Yang Shuang, Huang Yu, Lou Xiwei, Lyu Tianchen, Wei Ruoqi, Mehta Hiren J, Wu Yonghui, Alvarado Michelle, Salloum Ramzi G, Braithwaite Dejana, Huo Jinhai, Shih Ya-Chen Tina, Guo Yi, Bian Jiang
Department of Health Outcomes and Biomedical Informatics, College of Medicine, University of Florida, Gainesville, FL.
Cancer Informatics Shared Resource, University of Florida Health Cancer Center, Gainesville, FL.
JCO Clin Cancer Inform. 2025 Jan;9:e2400139. doi: 10.1200/CCI.24.00139. Epub 2025 Jan 16.
Lung cancer screening (LCS) has the potential to reduce mortality and detect lung cancer at its early stages, but the high false-positive rate associated with low-dose computed tomography (LDCT) for LCS acts as a barrier to its widespread adoption. This study aims to develop computable phenotype (CP) algorithms on the basis of electronic health records (EHRs) to identify individual's eligibility for LCS, thereby enhancing LCS utilization in real-world settings.
The study cohort included 5,778 individuals who underwent LDCT for LCS from 2012 to 2022, as recorded in the University of Florida Health Integrated Data Repository. CP rules derived from LCS guidelines were used to identify potential candidates, incorporating both structured EHR and clinical notes analyzed via natural language processing. We then conducted manual reviews of 453 randomly selected charts to refine and validate these rules, assessing CP performance using metrics, for example, F1 score, specificity, and sensitivity.

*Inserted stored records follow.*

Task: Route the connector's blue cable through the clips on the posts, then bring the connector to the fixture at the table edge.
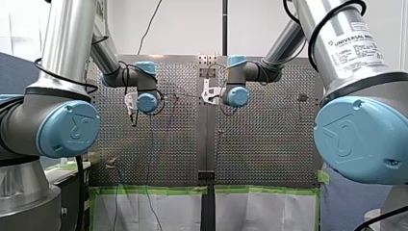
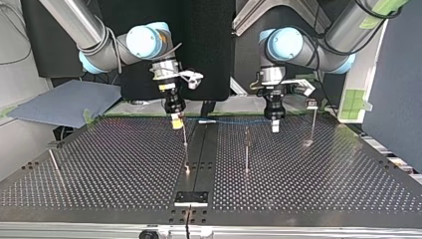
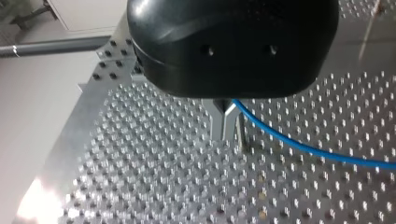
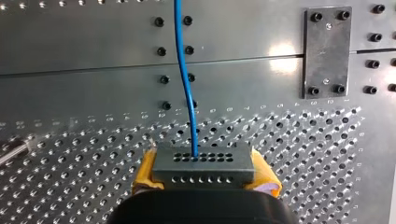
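Cable-routing stage. My right pincer, with yellow pads, is clenched on the grey rectangular multi-hole connector, and the thin blue cable leaves the connector's face. My left pincer, metal-fingered, grips that cable further along. In the top view the cable spans between both pincers over the far part of the perforated metal surface.

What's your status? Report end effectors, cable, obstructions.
Left end effector shut on blue cable. Right end effector shut on connector. Cable strung between both over table. Posts close by, nothing blocking seen.
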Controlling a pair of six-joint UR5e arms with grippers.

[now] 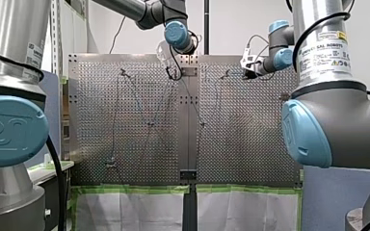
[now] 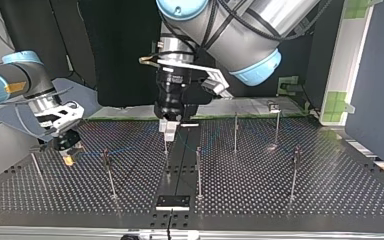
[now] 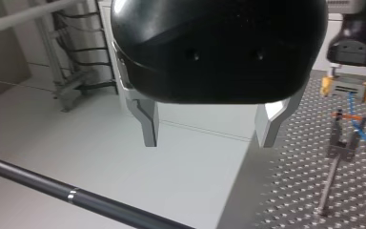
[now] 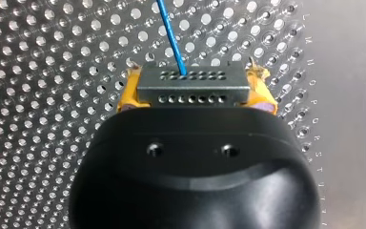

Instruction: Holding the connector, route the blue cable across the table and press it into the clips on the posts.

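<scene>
Right gripper (image 4: 193, 95): clenched on the connector (image 4: 193, 85), with yellow pads (image 4: 127, 93) on both of its ends. It sits low over the perforated table (image 4: 38, 71).
Connector: grey block with two rows of holes. It is held just above the table, near the top view's left edge.
Blue cable (image 4: 172, 38): leaves the connector's face and runs out over the table. In the left wrist view it drops from the connector past the nearest post (image 3: 328, 188), right by its clip (image 3: 339, 143). Cannot tell whether it is seated in the clip.
Left gripper (image 3: 209, 126): released, metal fingers (image 3: 148, 121) spread wide with nothing between them. It hangs above the table's middle strip, well apart from the right gripper.
Posts (image 2: 198, 172): thin uprights spread over the table. In the top view one stands near the right gripper, and the others are further toward that view's right.
</scene>
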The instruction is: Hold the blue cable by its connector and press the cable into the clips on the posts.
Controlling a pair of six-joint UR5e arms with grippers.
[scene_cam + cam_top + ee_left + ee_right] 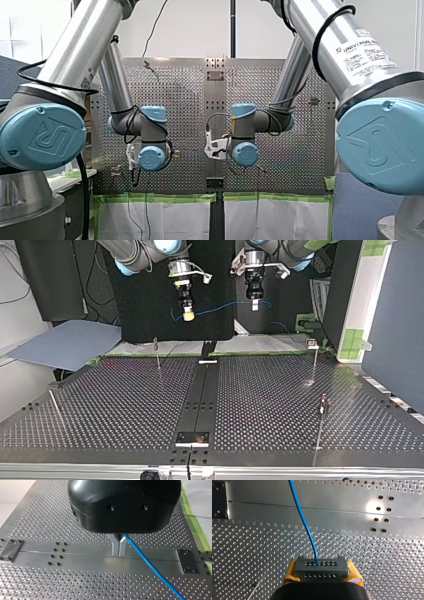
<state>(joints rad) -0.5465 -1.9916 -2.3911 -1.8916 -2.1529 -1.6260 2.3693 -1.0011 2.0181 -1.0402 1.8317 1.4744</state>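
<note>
My right jaws are clamped on the grey connector (321, 568), with yellow pads (355, 574) on either side. The blue cable (304, 521) leaves its upper row of holes. My left jaws are pinched together on that cable farther along. Only the top view shows it slung between us in the air, clear of the bench (125, 405) and the posts (158, 356).

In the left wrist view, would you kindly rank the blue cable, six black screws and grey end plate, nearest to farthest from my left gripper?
1. blue cable: pinched in my left gripper.
2. six black screws: on the rail, beside it.
3. grey end plate: beyond the screws, at the rail's end.
</note>
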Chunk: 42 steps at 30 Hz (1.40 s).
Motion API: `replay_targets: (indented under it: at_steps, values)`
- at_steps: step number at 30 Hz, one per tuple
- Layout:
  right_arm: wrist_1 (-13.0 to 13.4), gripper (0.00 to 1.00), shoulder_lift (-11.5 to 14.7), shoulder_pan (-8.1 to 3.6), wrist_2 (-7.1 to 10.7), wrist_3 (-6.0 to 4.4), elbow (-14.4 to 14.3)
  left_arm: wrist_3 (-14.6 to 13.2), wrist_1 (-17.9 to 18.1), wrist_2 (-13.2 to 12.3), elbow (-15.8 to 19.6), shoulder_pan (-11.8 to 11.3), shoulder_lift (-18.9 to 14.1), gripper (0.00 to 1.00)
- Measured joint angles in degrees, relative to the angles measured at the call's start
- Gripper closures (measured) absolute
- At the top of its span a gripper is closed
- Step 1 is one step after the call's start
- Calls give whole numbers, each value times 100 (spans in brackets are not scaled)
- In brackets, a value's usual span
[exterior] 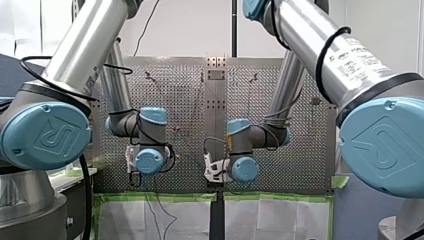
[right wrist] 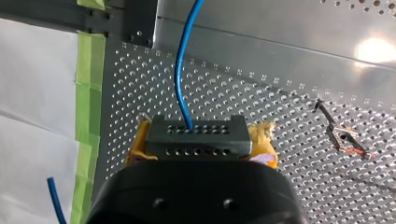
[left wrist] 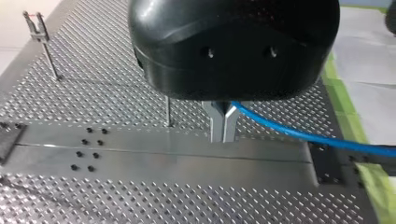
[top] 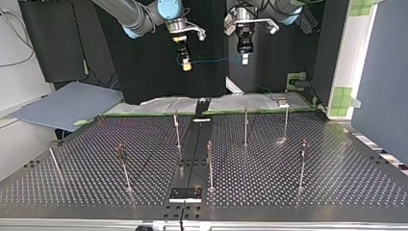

We developed an optimal CP rule that integrates both structured and unstructured data, adhering to the US Preventive Services Task Force 2013 and 2020 guidelines. This rule focuses on age (55-80 years for 2013 and 50-80 years for 2020), smoking status (current, former, and others), and pack-years (≥30 for 2013 and ≥20 for 2020), achieving F1 scores of 0.75 and 0.84 for the respective guidelines. Including unstructured data improved the F1 score performance by up to 9.2% for 2013 and 12.9% for 2020, compared with using structured data alone.
Our findings underscore the critical need for improved documentation of smoking information in EHRs, demonstrate the value of artificial intelligence techniques in enhancing CP performance, and confirm the effectiveness of EHR-based CP in identifying LCS-eligible individuals. This supports its potential to aid clinical decision making and optimize patient care.
肺癌筛查(LCS)有潜力降低死亡率并在肺癌早期阶段进行检测,但低剂量计算机断层扫描(LDCT)用于LCS时的高假阳性率成为其广泛应用的障碍。本研究旨在基于电子健康记录(EHRs)开发可计算表型(CP)算法,以确定个体是否适合进行LCS,从而提高LCS在现实环境中的利用率。
研究队列包括2012年至2022年在佛罗里达大学健康综合数据存储库中记录的5778名接受LDCT进行LCS的个体。从LCS指南中得出的CP规则用于识别潜在候选人,纳入结构化EHR和通过自然语言处理分析的临床笔记。然后,我们对453份随机选择的病历进行人工审核,以完善和验证这些规则,使用F1分数、特异性和敏感性等指标评估CP性能。
我们制定了一个整合结构化和非结构化数据的最佳CP规则,遵循美国预防服务工作组2013年和2020年的指南。该规则侧重于年龄(2013年为55 - 80岁,2020年为50 - 80岁)、吸烟状况(当前吸烟者、既往吸烟者和其他情况)以及吸烟包年数(2013年≥30,2020年≥20),对于各自的指南,F1分数分别达到0.75和0.84。与仅使用结构化数据相比,纳入非结构化数据使2013年的F1分数性能提高了9.2%,2020年提高了12.9%。
我们的研究结果强调了在EHRs中改进吸烟信息记录的迫切需求,证明了人工智能技术在提高CP性能方面的价值,并证实了基于EHR的CP在识别适合LCS的个体方面的有效性。这支持了其在辅助临床决策和优化患者护理方面的潜力。